**HOW TO COMPLETE THIS TASK:** Return every line below exactly as written.
──────── MATERIAL PROVIDED
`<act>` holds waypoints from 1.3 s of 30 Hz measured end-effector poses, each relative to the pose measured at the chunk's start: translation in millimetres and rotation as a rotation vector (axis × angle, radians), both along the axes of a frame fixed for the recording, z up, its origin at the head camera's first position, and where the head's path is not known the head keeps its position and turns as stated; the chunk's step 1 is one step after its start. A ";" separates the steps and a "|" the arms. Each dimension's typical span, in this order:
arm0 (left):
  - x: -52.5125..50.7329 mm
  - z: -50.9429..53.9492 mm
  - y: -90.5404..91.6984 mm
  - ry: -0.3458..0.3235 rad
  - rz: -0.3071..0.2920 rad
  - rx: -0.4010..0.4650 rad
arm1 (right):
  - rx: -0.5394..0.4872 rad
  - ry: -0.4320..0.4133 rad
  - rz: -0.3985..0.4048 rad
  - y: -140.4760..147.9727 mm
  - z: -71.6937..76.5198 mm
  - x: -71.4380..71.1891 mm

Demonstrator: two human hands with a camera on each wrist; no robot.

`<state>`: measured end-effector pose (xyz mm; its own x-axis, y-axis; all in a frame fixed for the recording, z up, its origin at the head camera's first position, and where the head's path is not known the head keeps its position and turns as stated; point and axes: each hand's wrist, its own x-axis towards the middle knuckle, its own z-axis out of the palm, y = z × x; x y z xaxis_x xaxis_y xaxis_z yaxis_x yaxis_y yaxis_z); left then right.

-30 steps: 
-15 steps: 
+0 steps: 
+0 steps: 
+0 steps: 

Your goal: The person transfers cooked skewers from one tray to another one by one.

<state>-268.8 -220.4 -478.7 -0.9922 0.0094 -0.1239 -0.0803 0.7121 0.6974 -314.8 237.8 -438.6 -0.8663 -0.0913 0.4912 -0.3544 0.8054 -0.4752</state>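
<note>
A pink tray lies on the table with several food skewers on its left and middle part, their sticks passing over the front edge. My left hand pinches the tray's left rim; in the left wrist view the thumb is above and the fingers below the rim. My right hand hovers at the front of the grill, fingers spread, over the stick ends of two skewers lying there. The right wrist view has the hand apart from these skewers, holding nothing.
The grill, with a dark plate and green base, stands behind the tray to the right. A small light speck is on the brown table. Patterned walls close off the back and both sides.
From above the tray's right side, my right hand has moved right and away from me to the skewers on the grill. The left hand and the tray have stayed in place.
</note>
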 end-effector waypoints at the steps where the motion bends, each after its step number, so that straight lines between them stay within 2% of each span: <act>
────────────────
**WRITTEN REPLY:**
`<act>` holds waypoints from 1.3 s of 30 Hz measured end-effector poses, each relative to the pose measured at the chunk's start: translation in millimetres and rotation as a rotation vector (axis × angle, radians), both along the axes of a frame fixed for the recording, z up, its origin at the head camera's first position, and where the head's path is not known the head keeps its position and turns as stated; the chunk's step 1 is one step after its start. A ";" separates the steps and a "|" the arms. Each dimension's typical span, in this order:
arm0 (left):
  - x: -52.5125..50.7329 mm
  - z: -50.9429..53.9492 mm
  - y: -90.5404..91.6984 mm
  - ry: -0.3458..0.3235 rad
  - rz: -0.3071..0.2920 rad
  - rx: -0.4010..0.4650 rad
arm1 (right):
  - rx: -0.5394..0.4872 rad
  - ry: -0.4320..0.4133 rad
  - rz: -0.3985..0.4048 rad
  - y: -140.4760..147.9727 mm
  - z: -71.6937..76.5198 mm
  - x: -71.4380..71.1891 mm

Demonstrator: two human hands with a camera on each wrist; no robot.

`<state>`: measured end-effector pose (xyz mm; its own x-axis, y-axis; all in a frame fixed for the recording, z up, its origin at the head camera's first position, and where the head's path is not known the head keeps its position and turns as stated; point and axes: each hand's wrist, its own x-axis towards the middle knuckle, its own z-axis out of the palm, y = z × x; x y z xaxis_x xaxis_y xaxis_z yaxis_x yaxis_y yaxis_z); left then right.

-30 steps: 
-15 steps: 
+0 steps: 
+0 steps: 
+0 steps: 

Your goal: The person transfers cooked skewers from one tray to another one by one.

<state>-268.8 -220.4 -478.7 -0.9922 0.0094 -0.1239 -0.0803 0.7121 0.6974 -314.8 237.8 -438.6 -0.8663 -0.0913 0.4912 -0.3544 0.8054 -0.4752</state>
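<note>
A pink tray lies on the table with several food skewers on its left and middle part, their sticks passing over the front edge. My left hand pinches the tray's left rim; in the left wrist view the thumb is above and the fingers below the rim. My right hand hovers at the front of the grill, fingers spread, over the stick ends of two skewers lying there. The right wrist view has the hand apart from these skewers, holding nothing.
The grill, with a dark plate and green base, stands behind the tray to the right. A small light speck is on the brown table. Patterned walls close off the back and both sides.
From above the tray's right side, my right hand has moved right and away from me to the skewers on the grill. The left hand and the tray have stayed in place.
</note>
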 end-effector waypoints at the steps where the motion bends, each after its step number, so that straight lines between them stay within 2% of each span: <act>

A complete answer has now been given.